This week on the JOURNAL, Bill Moyers spoke with famed scientist Jane Goodall, best known for her groundbreaking work with Chimpanzees in Tanzania.
For the past two decades, Goodall has devoted much of her time to environmental advocacy, convincing audiences that saving the wilderness and wild creatures needs to be a priority for all of us, and that individual citizens can make a profound difference. She told Moyers:
“There have been extinctions. The dinosaurs are thought to have been [because of] a meteorite or something. And there've been gradual extinctions, because there have been fluctuations in climate that changes ecosystems and habitats.
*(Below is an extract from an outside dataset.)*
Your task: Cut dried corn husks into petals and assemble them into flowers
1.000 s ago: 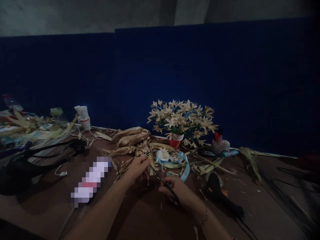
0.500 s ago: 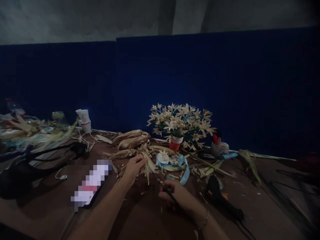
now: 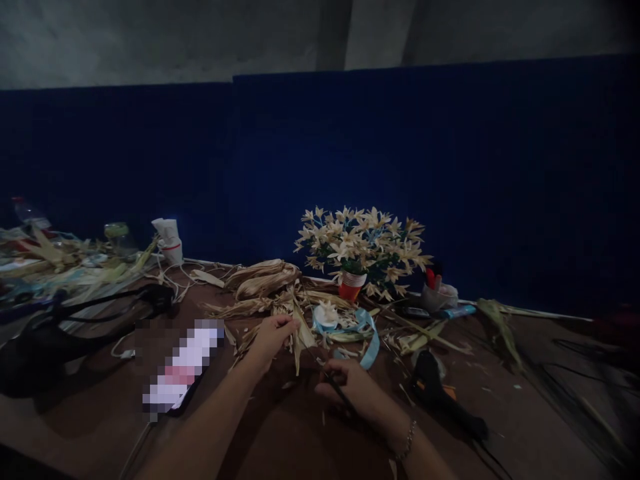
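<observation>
My left hand [image 3: 274,335] pinches a pale strip of corn husk [image 3: 303,337] between thumb and fingertips. In my right hand [image 3: 353,385] is a pair of scissors [image 3: 337,392] with dark handles; the thin blades point up and left toward the husk, and how far apart they are is hard to make out. Just beyond the hands lie a small white husk flower [image 3: 327,313] and a curl of light blue ribbon [image 3: 371,341]. Behind them stands a bunch of cream husk flowers [image 3: 363,240] in a red and white cup [image 3: 352,288].
A bundle of dried husks [image 3: 267,280] lies behind my left hand. To the right rests a black glue gun [image 3: 440,397] with a cord. A phone [image 3: 187,370] on a cable, a black strapped object [image 3: 50,353] and a husk pile [image 3: 55,260] are at left.
My left hand has shifted slightly right with the husk strip. My right hand stays nearly in place, with the scissors turned a little and their blades less visible.
</observation>
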A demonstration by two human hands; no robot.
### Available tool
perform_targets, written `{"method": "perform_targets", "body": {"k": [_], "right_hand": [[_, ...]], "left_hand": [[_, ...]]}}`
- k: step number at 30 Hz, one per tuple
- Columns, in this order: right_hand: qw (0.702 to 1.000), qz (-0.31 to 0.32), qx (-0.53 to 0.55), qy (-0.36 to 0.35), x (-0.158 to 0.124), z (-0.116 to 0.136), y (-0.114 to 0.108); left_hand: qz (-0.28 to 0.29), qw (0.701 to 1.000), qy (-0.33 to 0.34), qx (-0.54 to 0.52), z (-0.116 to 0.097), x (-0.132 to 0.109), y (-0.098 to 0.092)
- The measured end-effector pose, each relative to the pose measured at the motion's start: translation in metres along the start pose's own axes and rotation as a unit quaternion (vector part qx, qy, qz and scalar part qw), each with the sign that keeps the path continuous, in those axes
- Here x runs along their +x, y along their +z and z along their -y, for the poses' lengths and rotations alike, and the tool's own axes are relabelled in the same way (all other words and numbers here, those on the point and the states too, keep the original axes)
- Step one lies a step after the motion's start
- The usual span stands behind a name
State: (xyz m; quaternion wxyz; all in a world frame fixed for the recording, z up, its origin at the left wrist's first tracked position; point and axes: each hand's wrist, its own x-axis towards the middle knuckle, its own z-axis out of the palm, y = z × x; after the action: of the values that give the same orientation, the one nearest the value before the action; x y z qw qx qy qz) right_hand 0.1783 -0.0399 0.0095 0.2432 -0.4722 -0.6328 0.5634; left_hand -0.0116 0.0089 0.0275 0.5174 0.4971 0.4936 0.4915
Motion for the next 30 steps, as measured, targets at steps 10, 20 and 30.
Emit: {"method": "perform_targets", "body": {"k": [10, 20, 30], "right_hand": [[0.999, -0.019, 0.005, -0.038, 0.0024, -0.0012, -0.0008], [0.999, -0.032, -0.014, -0.034, 0.0032, -0.0021, -0.0019], [0.998, -0.051, -0.009, -0.045, 0.0054, -0.0055, -0.0051]], "left_hand": [[0.003, 1.0, 0.003, -0.02, 0.005, 0.0016, 0.0001], [0.0, 0.999, 0.018, -0.047, 0.0081, 0.0019, 0.0003], [0.005, 0.994, 0.019, -0.112, 0.0075, 0.0027, -0.0015]]}}
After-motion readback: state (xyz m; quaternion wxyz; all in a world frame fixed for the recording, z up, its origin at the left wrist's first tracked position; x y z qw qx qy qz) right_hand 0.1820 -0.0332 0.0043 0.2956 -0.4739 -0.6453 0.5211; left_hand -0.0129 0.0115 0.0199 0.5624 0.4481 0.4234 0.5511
But since the industrial revolution, our human impact on the planet – our greenhouse gas emissions, our reckless damage to the natural world, the continual growth of our populations, have had a tremendously damaging effect... Wouldn't it be easy just to say, ‘Well, it's a trend and it's just happening. The pendulum is swinging. We just better sit back and let it swing. And maybe one day it'll swing back.’ If everybody stopped, [if] everybody gave up, then I wouldn't like to think of the world that my great-great-grandchildren would be born into.”
What do you think?
How are you and your community helping to preserve the environment?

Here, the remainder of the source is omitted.